Imaging iron content with MRI technique can show impact of stroke

According to a study released in the March 12 issue of Radiology, French researchers have broken new ground in measuring iron content in the substantia nigra in order to better decipher the effects of stroke on the brain as well as long-term patient outcomes, all with a basic MR imaging technique called R2* mapping.

 

R2* mapping is able to detect increased iron concentrations in the substantia nigra. In order to monitor neurodegeneration and poor motor function among stroke patients, R2* mapping can be added to follow-up MRI scans.

 

Quoted from the article is lead author Dr. Pierre Antoine Linck from Centre Hospitalier Universitaire in Bordeaux: “Although secondary neurodegeneration of the substantia nigra has been previously proposed, no insight on the potential clinical relevance of this phenomenon has previously been reported. Taking advantage of quantitative R2* mapping, we provide preliminary evidence for a relationship between substantia nigra R2* changes and long-term outcome after stroke.”

 

The substantia nigra is a part in the brain that controls motor function, emotions, cognition, and motivation. Since the substantia nigra is connected to the supratentorial region as well as other parts of the brain, it has been thought that infarctions occurring in other areas can adversely affect it. Linking nearby or distant infarcts to the degeneration of the substantia nigra after a supratentorial stroke has not been studied before Dr. Linck’s research.

 

MRI is a great tool in helping to detect changes in iron concentration in the brain with R2* mapping. Normal brain function needs iron to run smoothly, but too much of the nutrient can cause neurodegeneration. Until now, however, postmortem brain exams were the only way of determining degeneration in the substantia nigra. To quote researchers once more: “Better techniques are required to understand the impact of supratentorial injury on the substantia nigra after stroke.”

 

The research conducted by Dr. Linck and his team used 181 patients that they enrolled between June 2012 and February 2015 in order to test R2* mapping efficacy in connecting iron content and neurodegeneration. The participant group included 127 men and 54 women with a mean age of 64.2 years (± 13.1 years) who presented with suspected minor to severe supratentorial cerebral infarcts (75 striatum infarcts and 106 other brain locations). 24 to 72 hours after their event, the patients were evaluated on diffusion-weighted MR imaging.

 

 

A 3T MRI scanner with a 32 channel phased-array head coil  was used for the study (Discovery MR 750w, GE Healthcare). After a year researchers conducted follow-up imaging using the same protocol for baseline. This included diffusion-weighted imaging (DWI) and corresponding apparent diffusion coefficient values, 3D T1-weighted images, and 2D T2* multiecho fast gradient echo sequences. R2* maps were computed from multiecho T2*, followed by coregistration of all sequence maps to the native 3D T1 images.

 

At their one year follow up, it was discovered that higher average R2* values within the substantia nigra after a supratentorial infarction, which the authors mentioned as “a finding that we interpret as iron accumulation as a result of neurodegeneration.” R2 maps consistently showed higher substantia nigra R2* values (iron concentration) when the infarct occurred at the ipsilateral striatum compared with R2* values when the infarct occurred in other locations.
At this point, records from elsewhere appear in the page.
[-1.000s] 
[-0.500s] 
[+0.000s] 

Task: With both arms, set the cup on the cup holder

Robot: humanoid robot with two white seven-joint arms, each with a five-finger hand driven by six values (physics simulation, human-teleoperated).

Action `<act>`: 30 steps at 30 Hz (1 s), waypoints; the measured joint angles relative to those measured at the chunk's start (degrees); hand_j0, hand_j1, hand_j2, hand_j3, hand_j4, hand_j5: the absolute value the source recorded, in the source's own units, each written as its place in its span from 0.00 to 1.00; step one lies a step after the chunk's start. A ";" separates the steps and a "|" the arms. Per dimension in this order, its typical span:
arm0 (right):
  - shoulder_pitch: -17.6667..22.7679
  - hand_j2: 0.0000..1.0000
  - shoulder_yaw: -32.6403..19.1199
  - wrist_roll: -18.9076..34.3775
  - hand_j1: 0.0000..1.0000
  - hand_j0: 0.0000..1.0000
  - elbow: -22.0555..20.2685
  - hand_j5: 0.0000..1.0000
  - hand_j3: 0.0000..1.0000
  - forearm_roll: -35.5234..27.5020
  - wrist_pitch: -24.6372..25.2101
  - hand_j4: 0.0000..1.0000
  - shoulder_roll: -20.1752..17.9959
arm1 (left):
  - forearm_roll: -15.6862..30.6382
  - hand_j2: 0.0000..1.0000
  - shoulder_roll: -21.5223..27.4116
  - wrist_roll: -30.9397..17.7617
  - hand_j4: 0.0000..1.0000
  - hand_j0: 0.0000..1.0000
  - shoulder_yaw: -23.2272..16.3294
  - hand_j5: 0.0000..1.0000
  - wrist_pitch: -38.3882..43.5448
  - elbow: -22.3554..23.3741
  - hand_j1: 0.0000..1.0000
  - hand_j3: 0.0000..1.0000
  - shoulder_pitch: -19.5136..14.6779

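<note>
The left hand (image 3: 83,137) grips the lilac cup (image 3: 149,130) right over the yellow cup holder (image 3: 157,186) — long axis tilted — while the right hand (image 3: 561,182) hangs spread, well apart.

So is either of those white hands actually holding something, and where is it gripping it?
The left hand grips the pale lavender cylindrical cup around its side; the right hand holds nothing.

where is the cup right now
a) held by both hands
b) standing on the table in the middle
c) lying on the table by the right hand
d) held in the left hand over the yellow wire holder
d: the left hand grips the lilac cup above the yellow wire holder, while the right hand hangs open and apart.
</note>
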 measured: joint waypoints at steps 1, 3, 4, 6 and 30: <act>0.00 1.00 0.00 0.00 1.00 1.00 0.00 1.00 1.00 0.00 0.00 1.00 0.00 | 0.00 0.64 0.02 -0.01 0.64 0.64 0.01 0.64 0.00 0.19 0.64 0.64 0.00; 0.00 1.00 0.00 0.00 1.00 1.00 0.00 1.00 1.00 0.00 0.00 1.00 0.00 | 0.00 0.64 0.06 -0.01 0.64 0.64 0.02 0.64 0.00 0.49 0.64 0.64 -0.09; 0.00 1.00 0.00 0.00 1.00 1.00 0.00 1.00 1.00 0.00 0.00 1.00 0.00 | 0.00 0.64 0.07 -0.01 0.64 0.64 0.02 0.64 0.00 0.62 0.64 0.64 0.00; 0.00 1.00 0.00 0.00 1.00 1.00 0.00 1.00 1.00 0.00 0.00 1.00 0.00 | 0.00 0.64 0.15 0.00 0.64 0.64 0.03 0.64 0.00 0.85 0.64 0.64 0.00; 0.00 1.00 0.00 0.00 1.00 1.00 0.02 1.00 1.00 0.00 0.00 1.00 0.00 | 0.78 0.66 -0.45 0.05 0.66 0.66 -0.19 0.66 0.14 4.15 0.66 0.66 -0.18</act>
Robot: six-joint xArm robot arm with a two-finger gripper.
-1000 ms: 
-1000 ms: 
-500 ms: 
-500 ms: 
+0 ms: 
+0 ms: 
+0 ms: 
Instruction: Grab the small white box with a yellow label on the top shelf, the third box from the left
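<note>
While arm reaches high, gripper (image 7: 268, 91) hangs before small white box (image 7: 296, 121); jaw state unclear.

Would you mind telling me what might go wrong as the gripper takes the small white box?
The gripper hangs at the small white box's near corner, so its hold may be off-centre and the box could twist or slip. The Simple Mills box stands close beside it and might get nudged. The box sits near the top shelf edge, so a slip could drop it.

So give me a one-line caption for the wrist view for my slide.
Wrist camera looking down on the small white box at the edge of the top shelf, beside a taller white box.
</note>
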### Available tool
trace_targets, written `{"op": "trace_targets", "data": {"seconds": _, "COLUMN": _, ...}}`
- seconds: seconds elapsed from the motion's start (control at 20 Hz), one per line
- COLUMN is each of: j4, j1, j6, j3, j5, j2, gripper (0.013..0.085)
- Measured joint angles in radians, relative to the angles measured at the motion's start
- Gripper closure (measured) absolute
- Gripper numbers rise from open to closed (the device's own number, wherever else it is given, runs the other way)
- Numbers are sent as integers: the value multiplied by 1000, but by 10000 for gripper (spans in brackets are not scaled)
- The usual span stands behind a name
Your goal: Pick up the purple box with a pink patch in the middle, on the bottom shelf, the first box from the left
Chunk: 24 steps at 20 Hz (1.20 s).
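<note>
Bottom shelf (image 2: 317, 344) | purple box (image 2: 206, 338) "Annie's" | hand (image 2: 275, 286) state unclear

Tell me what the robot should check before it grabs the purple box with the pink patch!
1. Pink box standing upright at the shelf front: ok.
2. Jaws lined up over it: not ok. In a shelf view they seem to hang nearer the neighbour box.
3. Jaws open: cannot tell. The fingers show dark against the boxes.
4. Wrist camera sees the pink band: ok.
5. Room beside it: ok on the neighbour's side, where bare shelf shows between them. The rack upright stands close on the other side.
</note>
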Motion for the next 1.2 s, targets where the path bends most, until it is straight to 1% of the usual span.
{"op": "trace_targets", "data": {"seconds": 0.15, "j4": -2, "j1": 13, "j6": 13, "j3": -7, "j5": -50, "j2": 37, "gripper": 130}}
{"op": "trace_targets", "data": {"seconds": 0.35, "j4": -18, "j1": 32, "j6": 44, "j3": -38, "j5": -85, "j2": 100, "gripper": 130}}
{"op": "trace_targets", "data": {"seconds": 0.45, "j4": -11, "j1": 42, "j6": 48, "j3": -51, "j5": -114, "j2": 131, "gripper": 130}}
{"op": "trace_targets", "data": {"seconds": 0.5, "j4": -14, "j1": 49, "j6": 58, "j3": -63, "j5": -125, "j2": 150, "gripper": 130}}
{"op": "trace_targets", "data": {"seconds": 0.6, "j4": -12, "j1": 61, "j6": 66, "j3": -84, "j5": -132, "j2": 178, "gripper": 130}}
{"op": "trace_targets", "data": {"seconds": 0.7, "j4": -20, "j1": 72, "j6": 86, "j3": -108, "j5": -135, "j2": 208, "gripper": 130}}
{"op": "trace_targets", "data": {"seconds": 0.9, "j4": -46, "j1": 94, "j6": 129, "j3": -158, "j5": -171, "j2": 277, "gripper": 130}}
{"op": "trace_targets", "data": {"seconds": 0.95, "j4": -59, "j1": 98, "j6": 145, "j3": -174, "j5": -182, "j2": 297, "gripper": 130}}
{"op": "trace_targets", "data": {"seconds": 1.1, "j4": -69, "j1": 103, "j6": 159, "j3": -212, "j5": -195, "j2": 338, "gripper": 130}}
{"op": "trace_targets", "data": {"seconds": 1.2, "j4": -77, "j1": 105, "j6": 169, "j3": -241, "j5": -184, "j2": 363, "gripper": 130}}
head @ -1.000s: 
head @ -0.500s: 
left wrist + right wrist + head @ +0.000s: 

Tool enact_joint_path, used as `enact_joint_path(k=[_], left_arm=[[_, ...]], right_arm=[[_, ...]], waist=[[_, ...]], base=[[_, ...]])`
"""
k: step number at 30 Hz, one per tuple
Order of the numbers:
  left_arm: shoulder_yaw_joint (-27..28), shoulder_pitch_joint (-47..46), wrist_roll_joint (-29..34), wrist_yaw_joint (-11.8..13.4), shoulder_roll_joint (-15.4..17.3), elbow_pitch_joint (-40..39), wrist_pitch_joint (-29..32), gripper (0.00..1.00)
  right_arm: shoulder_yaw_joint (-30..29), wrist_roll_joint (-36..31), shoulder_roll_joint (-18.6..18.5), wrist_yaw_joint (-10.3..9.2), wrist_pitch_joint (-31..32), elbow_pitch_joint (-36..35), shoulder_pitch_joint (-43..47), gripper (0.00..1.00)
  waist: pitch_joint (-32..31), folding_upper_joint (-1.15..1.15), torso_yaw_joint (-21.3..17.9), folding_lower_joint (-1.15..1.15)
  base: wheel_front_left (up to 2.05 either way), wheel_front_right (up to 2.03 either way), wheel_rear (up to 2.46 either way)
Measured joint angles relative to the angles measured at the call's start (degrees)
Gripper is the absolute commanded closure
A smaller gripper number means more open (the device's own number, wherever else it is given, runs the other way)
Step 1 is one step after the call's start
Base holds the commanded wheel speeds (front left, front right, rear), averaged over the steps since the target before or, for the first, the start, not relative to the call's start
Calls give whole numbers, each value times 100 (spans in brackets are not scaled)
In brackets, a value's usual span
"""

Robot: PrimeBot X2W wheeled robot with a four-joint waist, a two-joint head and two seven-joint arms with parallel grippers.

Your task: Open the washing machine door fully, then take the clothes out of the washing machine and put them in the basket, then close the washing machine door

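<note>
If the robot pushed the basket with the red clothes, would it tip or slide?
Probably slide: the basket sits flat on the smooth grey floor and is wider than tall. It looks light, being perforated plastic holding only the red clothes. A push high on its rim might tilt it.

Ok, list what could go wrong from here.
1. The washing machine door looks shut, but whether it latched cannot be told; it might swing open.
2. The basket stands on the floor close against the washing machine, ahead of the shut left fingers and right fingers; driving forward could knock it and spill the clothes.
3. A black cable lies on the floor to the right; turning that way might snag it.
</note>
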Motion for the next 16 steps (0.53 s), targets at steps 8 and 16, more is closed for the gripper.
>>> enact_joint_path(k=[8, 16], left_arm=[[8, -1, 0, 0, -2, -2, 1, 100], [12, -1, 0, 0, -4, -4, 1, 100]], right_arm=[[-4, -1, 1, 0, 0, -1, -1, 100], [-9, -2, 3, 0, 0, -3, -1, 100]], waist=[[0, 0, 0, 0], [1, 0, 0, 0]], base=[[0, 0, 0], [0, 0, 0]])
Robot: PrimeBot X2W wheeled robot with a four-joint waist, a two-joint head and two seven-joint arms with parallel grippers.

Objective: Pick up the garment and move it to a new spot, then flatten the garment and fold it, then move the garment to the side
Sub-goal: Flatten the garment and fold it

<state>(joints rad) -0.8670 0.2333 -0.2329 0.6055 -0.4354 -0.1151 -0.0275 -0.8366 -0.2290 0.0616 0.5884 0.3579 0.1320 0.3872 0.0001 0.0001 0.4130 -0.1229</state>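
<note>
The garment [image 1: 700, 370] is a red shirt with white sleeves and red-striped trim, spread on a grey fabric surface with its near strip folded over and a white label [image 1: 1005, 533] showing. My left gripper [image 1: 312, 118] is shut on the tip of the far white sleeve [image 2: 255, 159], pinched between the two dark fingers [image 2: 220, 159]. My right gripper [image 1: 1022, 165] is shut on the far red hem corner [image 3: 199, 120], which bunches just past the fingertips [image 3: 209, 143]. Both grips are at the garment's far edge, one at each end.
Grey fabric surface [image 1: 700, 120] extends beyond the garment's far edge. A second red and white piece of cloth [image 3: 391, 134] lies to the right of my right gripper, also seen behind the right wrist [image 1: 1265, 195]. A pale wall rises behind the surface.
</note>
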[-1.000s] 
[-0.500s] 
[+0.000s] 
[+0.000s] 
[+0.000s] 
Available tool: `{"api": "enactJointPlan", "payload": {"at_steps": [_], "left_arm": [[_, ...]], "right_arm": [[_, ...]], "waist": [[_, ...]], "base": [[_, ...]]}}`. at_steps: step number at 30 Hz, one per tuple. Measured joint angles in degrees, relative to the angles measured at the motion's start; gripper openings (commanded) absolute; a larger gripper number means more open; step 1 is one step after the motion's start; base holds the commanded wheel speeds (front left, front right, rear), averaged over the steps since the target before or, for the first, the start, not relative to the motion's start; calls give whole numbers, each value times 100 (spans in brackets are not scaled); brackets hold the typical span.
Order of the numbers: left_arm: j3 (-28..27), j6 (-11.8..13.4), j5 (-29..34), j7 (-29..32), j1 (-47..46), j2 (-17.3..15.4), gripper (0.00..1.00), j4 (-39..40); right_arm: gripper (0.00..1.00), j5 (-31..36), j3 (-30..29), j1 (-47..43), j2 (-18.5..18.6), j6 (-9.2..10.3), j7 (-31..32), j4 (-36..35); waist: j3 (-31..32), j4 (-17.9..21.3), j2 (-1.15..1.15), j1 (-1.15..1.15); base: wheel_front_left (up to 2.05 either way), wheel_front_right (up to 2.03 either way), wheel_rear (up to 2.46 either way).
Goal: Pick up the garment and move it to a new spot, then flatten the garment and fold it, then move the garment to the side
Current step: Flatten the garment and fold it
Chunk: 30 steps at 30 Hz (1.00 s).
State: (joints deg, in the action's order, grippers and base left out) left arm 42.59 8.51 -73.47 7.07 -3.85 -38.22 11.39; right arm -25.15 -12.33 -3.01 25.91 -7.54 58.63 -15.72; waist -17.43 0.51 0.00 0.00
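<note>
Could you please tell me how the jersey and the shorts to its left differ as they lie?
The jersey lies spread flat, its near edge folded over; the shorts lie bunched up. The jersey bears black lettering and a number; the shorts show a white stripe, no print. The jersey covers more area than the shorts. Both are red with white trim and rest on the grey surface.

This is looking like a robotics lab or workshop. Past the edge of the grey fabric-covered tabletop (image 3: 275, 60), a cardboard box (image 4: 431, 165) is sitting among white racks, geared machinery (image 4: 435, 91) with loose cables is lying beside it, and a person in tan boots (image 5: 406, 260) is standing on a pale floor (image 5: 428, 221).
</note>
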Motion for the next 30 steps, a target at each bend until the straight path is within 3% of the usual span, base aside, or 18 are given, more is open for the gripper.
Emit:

What this means is that if strokes occurred in disconnected areas, R2* mapping of iron content would still be able to image neurodegeneration remotely.

 

Dr. Thomas Tourdias, PhD, study co-author and professor of radiology, added in a statement:”This finding could be clinically useful because it shows that a simple magnetic resonance imaging method such as R2* can provide a more comprehensive picture of the consequences of an infarct.”

 

There was, in addition, an association between high iron content and poor long-term physical outcomes for stroke patients as noted by the authors. This happened in particular when increased iron levels were found on the same side of the brain where the infarction occurred. Follow-up tests showed reduced performances of patients when they tried to use their nondominant arms, as well as in a 10-mile walking test.

 

The authors observed: “To our knowledge, for the first time, we demonstrated that degeneration of the substantia nigra may be associated with less favorable clinical outcome.”

 

Due to their results, the researchers’ findings support the belief that iron imaging can be used as a marker for neurodegeneration, and is currently being explored for neurodegenerative diseases like Parkinson’s. The R2* mapping would be added to follow-up MRI patient scans after a stroke in order to monitor neurodegeneration by assessing the iron levels in the substantia nigra.